── Raw data ──

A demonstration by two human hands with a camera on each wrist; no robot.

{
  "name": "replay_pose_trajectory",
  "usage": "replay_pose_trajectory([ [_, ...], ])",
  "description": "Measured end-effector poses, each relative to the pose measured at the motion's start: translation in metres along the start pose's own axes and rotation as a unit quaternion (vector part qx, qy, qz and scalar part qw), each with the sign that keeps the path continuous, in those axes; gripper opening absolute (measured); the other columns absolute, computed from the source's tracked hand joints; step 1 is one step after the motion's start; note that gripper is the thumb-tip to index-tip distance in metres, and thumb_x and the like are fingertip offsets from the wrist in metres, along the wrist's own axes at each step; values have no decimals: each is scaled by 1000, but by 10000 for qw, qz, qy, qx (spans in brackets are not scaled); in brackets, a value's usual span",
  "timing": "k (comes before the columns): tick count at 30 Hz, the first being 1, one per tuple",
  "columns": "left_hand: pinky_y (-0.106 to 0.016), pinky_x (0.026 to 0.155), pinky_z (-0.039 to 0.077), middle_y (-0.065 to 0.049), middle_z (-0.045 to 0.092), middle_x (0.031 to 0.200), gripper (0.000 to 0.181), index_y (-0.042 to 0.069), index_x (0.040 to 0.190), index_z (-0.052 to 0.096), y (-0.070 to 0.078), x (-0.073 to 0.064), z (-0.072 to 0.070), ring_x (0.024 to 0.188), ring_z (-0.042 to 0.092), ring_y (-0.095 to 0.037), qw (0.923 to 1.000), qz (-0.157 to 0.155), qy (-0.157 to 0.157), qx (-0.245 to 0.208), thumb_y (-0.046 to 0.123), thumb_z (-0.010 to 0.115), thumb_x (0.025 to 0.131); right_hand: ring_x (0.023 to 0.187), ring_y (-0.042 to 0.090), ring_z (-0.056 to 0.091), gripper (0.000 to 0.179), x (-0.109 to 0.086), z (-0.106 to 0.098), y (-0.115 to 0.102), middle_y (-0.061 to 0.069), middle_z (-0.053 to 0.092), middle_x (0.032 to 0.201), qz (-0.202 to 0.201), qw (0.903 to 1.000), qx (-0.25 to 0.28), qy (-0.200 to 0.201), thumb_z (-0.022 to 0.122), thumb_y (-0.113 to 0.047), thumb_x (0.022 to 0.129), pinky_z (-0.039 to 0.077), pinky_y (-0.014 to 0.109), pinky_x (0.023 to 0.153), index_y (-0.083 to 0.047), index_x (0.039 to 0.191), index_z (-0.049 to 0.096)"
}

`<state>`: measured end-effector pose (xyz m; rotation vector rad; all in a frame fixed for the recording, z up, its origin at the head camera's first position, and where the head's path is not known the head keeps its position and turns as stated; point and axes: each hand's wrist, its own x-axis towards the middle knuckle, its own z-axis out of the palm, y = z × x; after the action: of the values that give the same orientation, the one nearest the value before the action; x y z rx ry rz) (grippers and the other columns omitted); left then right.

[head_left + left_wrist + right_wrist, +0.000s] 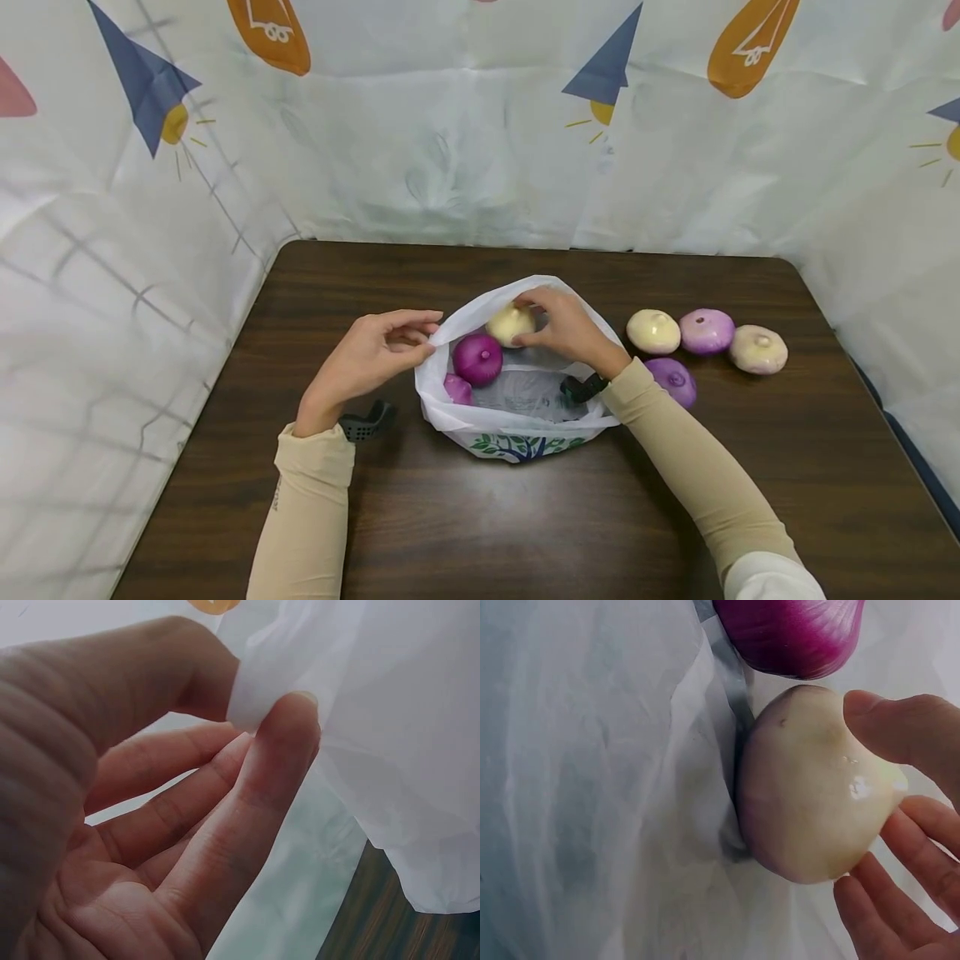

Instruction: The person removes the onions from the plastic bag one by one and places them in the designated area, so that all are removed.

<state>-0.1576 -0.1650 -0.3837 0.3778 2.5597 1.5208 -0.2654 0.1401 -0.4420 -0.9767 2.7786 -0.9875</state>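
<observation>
A white plastic bag (457, 421) with a tree print stands on the table, its mouth spread wide. My left hand (363, 354) pinches the bag's left rim between thumb and index finger; the left wrist view shows the folded plastic (277, 675) between them. Inside the bag, my right hand (566, 329) holds a pale onion (508, 323), thumb on one side and fingertips at the other. Beside that onion sits a deep purple onion (477, 358), also seen above it in the right wrist view. A smaller lilac shape (457, 388), partly hidden, lies at the bag's left wall.
Right of the bag, on the dark wooden table (465, 533), lie a cream onion (653, 332), a lilac onion (707, 331), another pale onion (758, 349) and a purple onion (672, 382) partly behind the right sleeve. A patterned white curtain (465, 167) hangs behind the table.
</observation>
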Motion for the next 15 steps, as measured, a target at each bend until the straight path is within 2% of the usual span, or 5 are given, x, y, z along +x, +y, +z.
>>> replay_pose_trajectory([
  [7, -21, 88, 61, -12, 75, 121, 44, 5, 136, 67, 2, 0, 0, 101, 74, -20, 10000, -13, -25, 21, 11, 76, 93, 118, 29, 67, 59, 3, 4, 2, 13, 69, 123, 214, 9996, 199, -45, 94, -26, 75, 61, 41, 97, -4, 124, 68],
  [15, -21, 89, 61, -11, 75, 122, 43, 8, 135, 67, 1, -1, -1, 102, 74, -21, 10000, -83, -10, 13, 12, 76, 93, 120, 29, 62, 63, 1, 6, 4, 12, 71, 122, 154, 9996, -215, -142, 94, -36, 74, 53, 46, 103, -9, 125, 69],
])
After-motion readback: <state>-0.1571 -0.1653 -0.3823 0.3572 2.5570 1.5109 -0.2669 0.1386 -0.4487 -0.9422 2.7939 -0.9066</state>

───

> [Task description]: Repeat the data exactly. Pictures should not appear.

> [Your response]:
A demonstration by two human hands with a camera on each wrist; no robot.

{
  "name": "replay_pose_trajectory",
  "usage": "replay_pose_trajectory([ [_, ...], ])",
  "description": "Measured end-effector poses, each relative to the pose measured at the motion's start: translation in metres along the start pose's own axes and rotation as a unit quaternion (vector part qx, qy, qz and scalar part qw), each with the sign that keeps the path continuous, in those axes; gripper opening absolute (measured); the other columns absolute, computed from the source's tracked hand joints; step 1 is one step after the motion's start; note that gripper is the thumb-tip to index-tip distance in metres, and thumb_x and the like are fingertip offsets from the wrist in metres, along the wrist's own axes at each step; values have no decimals: each is scaled by 1000, but by 10000 for qw, qz, qy, qx (spans in brackets are not scaled); in brackets, a value's usual span",
  "timing": "k (comes before the columns): tick count at 30 Hz, the first being 1, one per tuple",
  "columns": "left_hand: pinky_y (-0.106 to 0.016), pinky_x (0.026 to 0.155), pinky_z (-0.039 to 0.077), middle_y (-0.065 to 0.049), middle_z (-0.045 to 0.092), middle_x (0.031 to 0.200), gripper (0.000 to 0.181), index_y (-0.042 to 0.069), index_x (0.040 to 0.190), index_z (-0.052 to 0.096), y (-0.070 to 0.078), x (-0.073 to 0.064), z (-0.072 to 0.070), ring_x (0.024 to 0.188), ring_z (-0.042 to 0.092), ring_y (-0.095 to 0.037), qw (0.923 to 1.000), qz (-0.157 to 0.155), qy (-0.157 to 0.157), qx (-0.245 to 0.208), thumb_y (-0.046 to 0.123), thumb_z (-0.010 to 0.115), thumb_x (0.025 to 0.131); right_hand: ring_x (0.023 to 0.187), ring_y (-0.042 to 0.090), ring_z (-0.056 to 0.091), gripper (0.000 to 0.179), x (-0.109 to 0.086), z (-0.106 to 0.098), y (-0.115 to 0.102), middle_y (-0.061 to 0.069), middle_z (-0.053 to 0.092), middle_x (0.032 to 0.201), qz (-0.202 to 0.201), qw (0.903 to 1.000), qx (-0.25 to 0.28), qy (-0.200 to 0.201), thumb_z (-0.022 to 0.122), thumb_y (-0.113 to 0.047), thumb_x (0.022 to 0.129), pinky_z (-0.039 to 0.077), pinky_y (-0.014 to 0.109), pinky_x (0.023 to 0.153), index_y (-0.083 to 0.047), index_x (0.039 to 0.191), index_z (-0.049 to 0.096)"
}

`<state>`: measured end-effector pose (xyz m; rotation vector rad; all in a frame fixed for the recording, z up, its origin at the head camera's first position, and where the head's path is not known the head keeps its position and turns as stated; point and axes: each hand's wrist, its own x-axis towards the middle knuckle, its own z-axis out of the palm, y = z × x; after the action: of the values that give the same orientation, the one nearest the value before the action; x y z rx ry rz) (grippers and the other columns omitted); left then right.

[head_left + left_wrist + right_wrist, +0.000s] 

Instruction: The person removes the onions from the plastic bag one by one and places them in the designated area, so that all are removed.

<state>-0.1576 -0.1650 -0.3837 0.3778 2.5597 1.5208 -0.2654 0.1401 -0.4420 -0.9767 2.7786 -0.9875</state>
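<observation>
A white plastic bag (457, 421) with a tree print stands on the table, its mouth spread wide. My left hand (363, 354) pinches the bag's left rim between thumb and index finger; the left wrist view shows the folded plastic (277, 675) between them. Inside the bag, my right hand (566, 329) holds a pale onion (508, 323), thumb on one side and fingertips at the other. Beside that onion sits a deep purple onion (477, 358), also seen above it in the right wrist view. A smaller lilac shape (457, 388), partly hidden, lies at the bag's left wall.
Right of the bag, on the dark wooden table (465, 533), lie a cream onion (653, 332), a lilac onion (707, 331), another pale onion (758, 349) and a purple onion (672, 382) partly behind the right sleeve. A patterned white curtain (465, 167) hangs behind the table.
</observation>
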Motion for the next 15 steps, as measured, a target at each bend until the straight path is within 2% of the usual span, or 5 are given, x, y, z along +x, +y, +z.
>>> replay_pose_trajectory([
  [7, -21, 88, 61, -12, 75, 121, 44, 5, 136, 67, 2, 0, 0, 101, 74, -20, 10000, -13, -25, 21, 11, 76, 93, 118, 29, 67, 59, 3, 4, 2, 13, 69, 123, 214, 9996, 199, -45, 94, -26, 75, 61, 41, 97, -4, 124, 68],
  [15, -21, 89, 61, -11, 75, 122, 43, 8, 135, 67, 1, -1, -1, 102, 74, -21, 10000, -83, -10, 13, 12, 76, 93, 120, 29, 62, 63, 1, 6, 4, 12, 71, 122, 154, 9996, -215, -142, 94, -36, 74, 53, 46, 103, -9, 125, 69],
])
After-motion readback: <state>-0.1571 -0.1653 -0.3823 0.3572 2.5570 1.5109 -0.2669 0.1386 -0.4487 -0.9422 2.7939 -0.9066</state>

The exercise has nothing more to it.